Harry Larayne has some very complex mnemonic systems for learning long numbers. I have no intention of taking the time to learn how to use it. I’d rather remember my social security number the old-fashioned way. But there is another system that I like. This was developed by people who enjoy remembering a long list of numbers like the first 50 digits of pi. It is very simple. You are a funny elephant represents the number 33158. The first word has three letters for the number three. The second word also has three letters, another 3. the next word has 1 letter. It is 1. Finally we have five letters: 5.
So if you need to remember your ID number or Social Security number, try this. It should also big a great help if you need to remember a lot of dates. Columbus: A Good Discovery Is. 1 letter, 4 letters, 9 letters 2 letters. This gives you the date he discovered America. You can probably create one that’s even better.

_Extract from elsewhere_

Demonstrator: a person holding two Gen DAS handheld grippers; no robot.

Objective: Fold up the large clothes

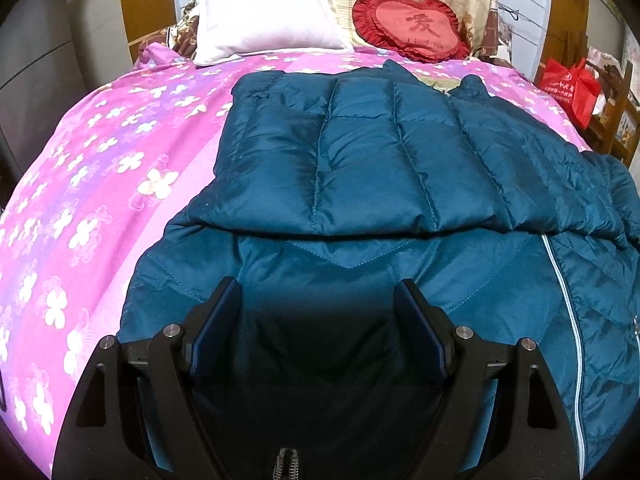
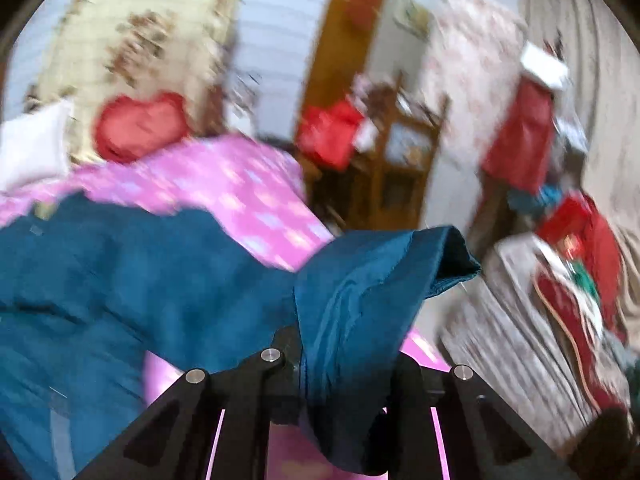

A final note: If you already know the information, you certainly don’t need a mnemonic. If you can learn the information just as easily without a mnemonic, you don’t need a mnemonic. But if you need to learn a very complex list of items, it really isn’t hard to create a simple mnemonic.
1. Simply list the words you need to learn in order.
2. Make a list of possible words that come easily to mind next to each word you need to learn.Try finding words that have several letters in common with the word you are learning.
3. Arrange some of these words into a sentence that will be easy to remember. Try several possibilities until you find a sentence you like.
Now you have your very own mnemonic. It’s fun, isn’t it?